If I think friendships can be difficult for me, it’s harder for him. J wants to develop friendships. Or at least, he wants to interact. Just as he can spot airplanes far enough away that they only represent flecks companioning the clouds among the blue skies, J spots a potential playmate. He runs to them, as best he can, as fast as he can, usually screaming all the while. Screaming “Hello”, “Hi”, the person’s name if it’s known or just plain roaring. Anything he can do to hold this playmate in place just long enough for him to get within greeting distance.

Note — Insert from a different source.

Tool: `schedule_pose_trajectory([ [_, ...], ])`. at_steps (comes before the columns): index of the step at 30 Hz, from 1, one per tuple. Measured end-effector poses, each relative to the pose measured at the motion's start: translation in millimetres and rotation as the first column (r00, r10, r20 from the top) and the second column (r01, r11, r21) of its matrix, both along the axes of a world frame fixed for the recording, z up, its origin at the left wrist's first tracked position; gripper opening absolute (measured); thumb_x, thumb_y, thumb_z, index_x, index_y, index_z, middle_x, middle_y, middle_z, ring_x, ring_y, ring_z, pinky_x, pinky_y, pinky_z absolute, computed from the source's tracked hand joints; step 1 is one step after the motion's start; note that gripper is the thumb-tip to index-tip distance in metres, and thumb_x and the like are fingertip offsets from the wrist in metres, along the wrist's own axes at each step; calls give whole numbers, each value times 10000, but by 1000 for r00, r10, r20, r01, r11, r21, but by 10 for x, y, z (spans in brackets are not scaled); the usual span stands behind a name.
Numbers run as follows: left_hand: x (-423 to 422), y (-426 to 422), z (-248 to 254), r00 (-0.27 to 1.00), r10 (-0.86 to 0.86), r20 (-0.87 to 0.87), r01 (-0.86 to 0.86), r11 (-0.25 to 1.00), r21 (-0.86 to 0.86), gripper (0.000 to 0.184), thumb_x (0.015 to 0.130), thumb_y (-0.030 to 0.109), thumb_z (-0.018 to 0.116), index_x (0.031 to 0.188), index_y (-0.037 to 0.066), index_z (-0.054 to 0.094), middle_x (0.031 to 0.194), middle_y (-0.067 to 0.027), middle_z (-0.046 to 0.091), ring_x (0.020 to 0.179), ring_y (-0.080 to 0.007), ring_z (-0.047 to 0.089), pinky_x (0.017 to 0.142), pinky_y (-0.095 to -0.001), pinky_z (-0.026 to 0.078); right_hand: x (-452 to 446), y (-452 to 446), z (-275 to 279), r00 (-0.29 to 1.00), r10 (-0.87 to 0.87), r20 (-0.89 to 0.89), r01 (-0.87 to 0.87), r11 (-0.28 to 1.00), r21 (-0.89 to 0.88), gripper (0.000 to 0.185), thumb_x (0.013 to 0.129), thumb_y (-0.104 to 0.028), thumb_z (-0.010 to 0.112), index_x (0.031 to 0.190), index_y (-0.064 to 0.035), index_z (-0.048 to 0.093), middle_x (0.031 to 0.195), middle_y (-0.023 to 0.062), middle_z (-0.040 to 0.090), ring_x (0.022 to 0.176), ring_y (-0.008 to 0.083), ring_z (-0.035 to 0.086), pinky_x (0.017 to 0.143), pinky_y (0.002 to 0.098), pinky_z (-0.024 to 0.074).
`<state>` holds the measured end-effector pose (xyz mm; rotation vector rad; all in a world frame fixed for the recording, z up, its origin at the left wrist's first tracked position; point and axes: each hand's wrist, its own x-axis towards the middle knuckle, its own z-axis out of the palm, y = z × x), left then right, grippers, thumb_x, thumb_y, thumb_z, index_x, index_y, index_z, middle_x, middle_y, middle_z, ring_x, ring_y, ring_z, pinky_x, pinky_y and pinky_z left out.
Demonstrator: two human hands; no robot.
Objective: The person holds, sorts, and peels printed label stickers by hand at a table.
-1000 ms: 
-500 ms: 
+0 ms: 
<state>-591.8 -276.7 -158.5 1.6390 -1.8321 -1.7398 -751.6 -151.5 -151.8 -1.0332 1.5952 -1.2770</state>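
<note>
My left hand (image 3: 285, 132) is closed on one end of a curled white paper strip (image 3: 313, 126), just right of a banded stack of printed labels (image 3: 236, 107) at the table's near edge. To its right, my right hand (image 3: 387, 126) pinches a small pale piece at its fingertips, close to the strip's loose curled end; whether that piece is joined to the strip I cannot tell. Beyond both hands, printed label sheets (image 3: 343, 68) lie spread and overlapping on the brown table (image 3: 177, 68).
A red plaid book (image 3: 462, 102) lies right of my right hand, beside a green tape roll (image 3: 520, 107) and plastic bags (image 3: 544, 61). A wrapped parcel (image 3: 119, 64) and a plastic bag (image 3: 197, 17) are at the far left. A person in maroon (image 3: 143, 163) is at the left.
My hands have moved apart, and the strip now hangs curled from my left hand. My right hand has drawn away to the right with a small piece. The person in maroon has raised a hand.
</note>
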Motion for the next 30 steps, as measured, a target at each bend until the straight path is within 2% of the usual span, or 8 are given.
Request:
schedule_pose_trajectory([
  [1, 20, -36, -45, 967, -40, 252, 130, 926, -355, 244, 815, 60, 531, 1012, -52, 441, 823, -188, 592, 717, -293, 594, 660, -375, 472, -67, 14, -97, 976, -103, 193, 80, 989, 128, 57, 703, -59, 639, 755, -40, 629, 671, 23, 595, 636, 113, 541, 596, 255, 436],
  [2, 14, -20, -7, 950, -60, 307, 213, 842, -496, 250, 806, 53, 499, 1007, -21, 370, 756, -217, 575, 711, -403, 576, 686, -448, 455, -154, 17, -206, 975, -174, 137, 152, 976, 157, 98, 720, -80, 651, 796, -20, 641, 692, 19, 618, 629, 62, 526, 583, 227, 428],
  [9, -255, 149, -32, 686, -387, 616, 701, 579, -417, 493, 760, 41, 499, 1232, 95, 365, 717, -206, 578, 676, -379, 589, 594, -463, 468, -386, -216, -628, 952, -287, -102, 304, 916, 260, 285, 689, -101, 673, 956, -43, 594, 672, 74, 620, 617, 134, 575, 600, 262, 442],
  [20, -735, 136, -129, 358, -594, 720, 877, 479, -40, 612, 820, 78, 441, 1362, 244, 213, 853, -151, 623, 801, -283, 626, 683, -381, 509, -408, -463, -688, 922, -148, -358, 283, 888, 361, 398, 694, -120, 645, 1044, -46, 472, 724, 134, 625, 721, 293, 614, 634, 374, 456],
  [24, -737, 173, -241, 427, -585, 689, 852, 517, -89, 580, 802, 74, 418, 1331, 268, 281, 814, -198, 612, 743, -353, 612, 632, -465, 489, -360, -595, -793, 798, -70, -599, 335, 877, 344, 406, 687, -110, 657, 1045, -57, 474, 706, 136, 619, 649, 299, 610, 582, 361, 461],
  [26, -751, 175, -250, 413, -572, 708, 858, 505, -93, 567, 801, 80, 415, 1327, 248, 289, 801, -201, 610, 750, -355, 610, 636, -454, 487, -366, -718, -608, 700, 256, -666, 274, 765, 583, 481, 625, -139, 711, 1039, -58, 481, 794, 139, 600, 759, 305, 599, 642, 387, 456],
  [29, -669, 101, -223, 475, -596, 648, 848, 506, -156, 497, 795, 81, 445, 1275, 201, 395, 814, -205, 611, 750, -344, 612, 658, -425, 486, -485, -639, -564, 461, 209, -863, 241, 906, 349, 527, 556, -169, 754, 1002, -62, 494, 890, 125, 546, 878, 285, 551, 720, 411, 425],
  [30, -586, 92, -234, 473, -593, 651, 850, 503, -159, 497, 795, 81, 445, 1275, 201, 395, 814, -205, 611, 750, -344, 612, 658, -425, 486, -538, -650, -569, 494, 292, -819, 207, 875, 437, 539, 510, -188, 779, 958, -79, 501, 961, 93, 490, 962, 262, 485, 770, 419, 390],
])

When he gets there, the interaction is strained as he struggles to figure out words to say or he becomes just overwhelmed enough to manage dino roaring in their face with a mouth seemingly too big for a boy his age, agape in true T-rex fashion. Obviously, to neurotypical peers or those who haven’t interacted with J in the past, this can be startling. The looks of panic about their faces, bodies tense in anticipation or just plain cringing back while they try to remain yet brace; unless a game of chase ensues, all interactions are typically gone.
J is left roaring, jumping up and down, finding the words, “Do you want to play with me,” but unsure of what to do after. In the true sense of the word “Friendships”, J has none. The sadness this has brought me is unexplainable. We have not been fortunate enough to find his angel, but we are his greatest advocates, and somehow we will do our best to help him to his fullest social potential…I hope.
What have you done to help your child develop friendships? Does this happen with your child?